Republic v Cabinet Secretary, Ministry of Lands and Housing, Registrar of Lands, Ministry of Lands and Housing & Attorney General; Josphat Mwanzia, Andrew Muthoka, Ndolo Mwangangi & Musango Muthoka also Known as Peter Musango Mwangangi (Interested Parties); Ex parte Applicant: Musyimi Kilonzo [2020] KEELC 3050 (KLR)
Full Case Text
REPUBLIC OF KENYA
IN THE ENVIRONMENT AND LAND COURT
AT MACHAKOS
ELC. JUDICIAL REVIEW APPLICATION NO. 112 OF 2017
REPUBLIC ......................................................................................................APPLICANT
VERSUS
THE CABINET SECRETARY,
MINISTRY OF LANDS AND HOUSING..........................................1ST RESPONDENT
THE REGISTRAR OF LANDS,
MINISTRY OF LANDS AND HOUSING.........................................2ND RESPONDENT
THE ATTORNEY GENERAL............................................................3RD RESPONDENT
AND
JOSPHAT MWANZIA ...........................................................1ST INTERESTED PARTY
ANDREW MUTHOKA .........................................................2ND INTERESTED PARTY
NDOLO MWANGANGI.........................................................3RD INTERESTED PARTY
MUSANGO MUTHOKA
ALSO KNOWN AS PETER MUSANGO MWANGANGI....4TH INTERESTED PARTY
AND
MUSYIMI KILONZO ................................................................EX-PARTE APPLICANT
JUDGMENT
1. In the Notice of Motion dated 6th December, 2017, the Ex-parte Applicant (the Applicant) has prayed for the following orders:
a. That an order of certiorari do issue to bring into this court and quash the decision of the 1st Respondent contained in a Judgment issued on 28th June, 2017 in Land Adjudication Appeal No. 228 of 2007 over land parcel no 2330, 2331, Kangonde/Masinga Adjudication Section as well as Land Adjudication Appeal No. 77 of 2007 also issued on 28th June, 2017 over land parcel No. 2441 Masinga/Kangonde Adjudication Section.

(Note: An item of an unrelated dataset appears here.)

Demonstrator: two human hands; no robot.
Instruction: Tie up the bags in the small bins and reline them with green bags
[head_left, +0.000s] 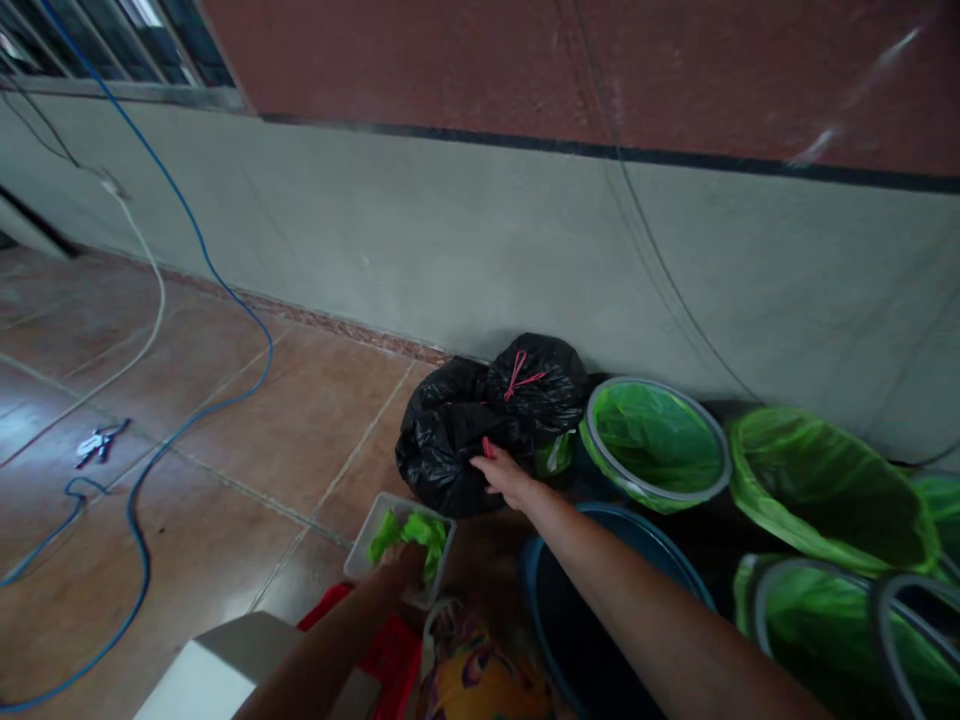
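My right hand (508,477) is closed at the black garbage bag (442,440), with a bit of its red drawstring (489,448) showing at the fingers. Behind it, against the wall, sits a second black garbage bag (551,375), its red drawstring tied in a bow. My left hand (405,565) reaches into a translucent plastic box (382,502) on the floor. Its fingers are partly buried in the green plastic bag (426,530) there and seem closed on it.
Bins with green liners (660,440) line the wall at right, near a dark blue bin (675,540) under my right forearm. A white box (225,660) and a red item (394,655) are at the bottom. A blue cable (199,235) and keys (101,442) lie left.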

b. That an order of prohibition, do issue to prohibit the 2nd Respondent from registering the Interested Parties or the Administrator of the Estate of the late Mwanga Muthoka or any other person as lawful proprietors for land parcel 2441, 2330, 2331 Masinga/Kangonde Adjudication Section.
c. That an order of mandamus do issue to compel the 2nd Respondent to register land parcels 2441, 2330 and 2331 Masinga/Kangonde Adjudication Section in the name of the Ex-parte Applicant herein.

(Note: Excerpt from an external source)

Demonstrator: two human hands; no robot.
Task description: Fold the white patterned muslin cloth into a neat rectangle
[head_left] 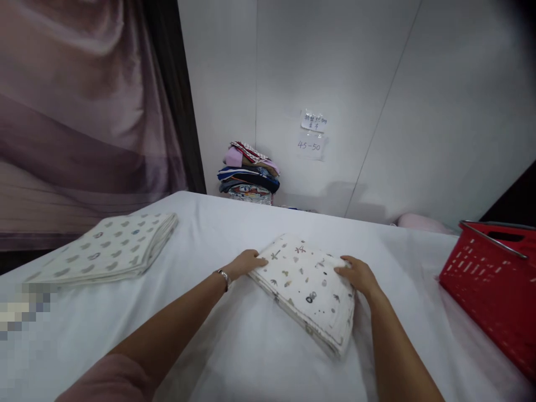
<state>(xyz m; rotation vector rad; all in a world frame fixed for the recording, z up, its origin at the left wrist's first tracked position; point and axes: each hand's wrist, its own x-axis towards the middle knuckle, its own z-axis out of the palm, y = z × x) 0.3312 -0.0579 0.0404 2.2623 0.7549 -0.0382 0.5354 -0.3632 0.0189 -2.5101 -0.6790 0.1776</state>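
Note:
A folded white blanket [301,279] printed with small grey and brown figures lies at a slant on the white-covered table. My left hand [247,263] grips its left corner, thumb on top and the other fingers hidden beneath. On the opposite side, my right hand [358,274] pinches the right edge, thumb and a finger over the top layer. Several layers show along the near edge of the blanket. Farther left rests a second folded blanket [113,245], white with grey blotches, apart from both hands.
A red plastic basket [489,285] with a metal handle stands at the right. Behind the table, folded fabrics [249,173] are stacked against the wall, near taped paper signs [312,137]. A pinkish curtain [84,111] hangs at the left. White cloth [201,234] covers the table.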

d. That the costs of this Application be provided for.
2. In the Statutory Statement, the Applicant averred that he resides at Katuta village, Masinga Sub-location, Machakos county; that he has been litigating over the suit properties since 1973 with the late Mwanga Muthoka, whose sons are the Interested Parties and that the decision of the 1st Respondent is fraught with factual inconsistences, extraneous considerations and gross misunderstanding of the law and procedure.
3. According to the Applicant, the impugned decision of the 1st Respondent was made in violation of an existing court Judgment delivered on 28th November, 1973 by the District Magistrate’s Court at Yatta in Civil Case No. L.48 of 1973 which granted the suit properties to the Applicant.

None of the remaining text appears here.